Oltre al disastro ambientale abusivo questa legge ha un altro punto molto debole, in quanto recita che per essere considerato tale, il disastro ambientale deve poter essere definito come “alterazione irreversibile dell’ecosistema”, senza che i concetti di “compromissione” e di “deterioramento” dell’ambiente stesso siano ulteriormente definiti, lasciando così ampi margini d’interpretazione.
L’astrazione della definizione di reato ambientale e il lavoro di ricognizione scientifica che il testo chiama in causa fanno presupporre che il reato sarebbe ipotizzabile solo dopo lunghi anni di studio e di ricerca, visto che per dichiarare “irreversibile” un danno ambientale, si dovrebbe aver già provato a ripristinare la situazione antecedente all’inquinamento, attraverso una serie di tentativi di bonifica e di decontaminazione.

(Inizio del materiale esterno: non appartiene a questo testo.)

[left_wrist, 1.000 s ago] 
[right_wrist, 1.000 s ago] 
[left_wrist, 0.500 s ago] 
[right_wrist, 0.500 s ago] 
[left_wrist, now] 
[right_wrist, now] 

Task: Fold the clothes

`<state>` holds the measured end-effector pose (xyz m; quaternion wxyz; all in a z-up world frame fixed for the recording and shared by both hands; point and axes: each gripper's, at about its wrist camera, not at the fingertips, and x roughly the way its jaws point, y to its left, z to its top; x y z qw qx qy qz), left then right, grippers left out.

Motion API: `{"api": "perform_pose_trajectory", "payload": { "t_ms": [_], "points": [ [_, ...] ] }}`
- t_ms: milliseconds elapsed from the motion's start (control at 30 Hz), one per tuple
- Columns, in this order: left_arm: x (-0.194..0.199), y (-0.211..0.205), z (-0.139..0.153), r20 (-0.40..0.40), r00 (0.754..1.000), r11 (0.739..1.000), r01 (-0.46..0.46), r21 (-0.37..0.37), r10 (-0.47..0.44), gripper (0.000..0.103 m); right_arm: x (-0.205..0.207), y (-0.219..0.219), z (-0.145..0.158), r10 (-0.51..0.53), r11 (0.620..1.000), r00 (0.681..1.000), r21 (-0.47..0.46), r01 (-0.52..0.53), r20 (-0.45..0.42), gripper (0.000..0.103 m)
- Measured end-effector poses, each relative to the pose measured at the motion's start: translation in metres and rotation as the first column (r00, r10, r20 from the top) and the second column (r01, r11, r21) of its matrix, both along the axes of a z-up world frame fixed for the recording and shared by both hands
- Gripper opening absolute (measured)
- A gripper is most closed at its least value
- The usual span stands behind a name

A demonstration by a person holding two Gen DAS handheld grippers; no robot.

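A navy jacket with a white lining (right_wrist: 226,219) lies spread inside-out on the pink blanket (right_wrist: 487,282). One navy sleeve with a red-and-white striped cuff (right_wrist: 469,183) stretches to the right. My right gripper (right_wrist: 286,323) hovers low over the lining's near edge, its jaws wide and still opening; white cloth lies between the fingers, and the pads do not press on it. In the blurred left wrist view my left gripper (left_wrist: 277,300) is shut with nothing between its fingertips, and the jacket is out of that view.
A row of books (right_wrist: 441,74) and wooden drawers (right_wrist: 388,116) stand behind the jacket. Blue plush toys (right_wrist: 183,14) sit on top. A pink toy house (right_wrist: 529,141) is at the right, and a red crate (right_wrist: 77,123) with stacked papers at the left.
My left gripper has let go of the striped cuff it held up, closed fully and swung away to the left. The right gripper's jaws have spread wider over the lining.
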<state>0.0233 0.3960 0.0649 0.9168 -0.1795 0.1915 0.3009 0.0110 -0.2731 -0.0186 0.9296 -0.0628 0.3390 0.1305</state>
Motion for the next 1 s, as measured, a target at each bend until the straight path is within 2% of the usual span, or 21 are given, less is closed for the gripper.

Come si misura il danno irreversibile secondo la norma? E perché ci deve essere uno sconto della pena importante per ravvedimento operoso?
La legge approvata il 19 maggio rappresenta una norma di salvataggio per chi ha inquinato, causato malattia e morte come a Taranto (lo dicono le perizie del Tribunale) e per chi continuerà a farlo, a Taranto come altrove.
Ma come è possibile che il Parlamento voti una norma che permette l’utilizzo degli “air-gun” (esplosioni per ispezioni petrolifere in mare)?
“Neanche una virgola” era la frase che troneggiava in conferenze stampa, tweets e foto di rappresentanti di diversi partiti, felici di contribuire al successo di una legge che si piega ai diktat di grandi lobbies di attività inquinanti e che cancella ogni baluardo di protezione dei nostri mari. Con il beneplacito di Pd, M5S, Legambiente e di altri ambientalisti da salotto.
Adesso abbiamo capito. “Neanche una virgola” voleva dire che non si dovevano accogliere le proposte di Peacelink e dei Verdi, e che gli emendamenti migliorativi dovevano rimanere in un cassetto.
Adesso tutto è permesso, l’Ilva può finalmente inquinare senza preoccuparsi più di nulla.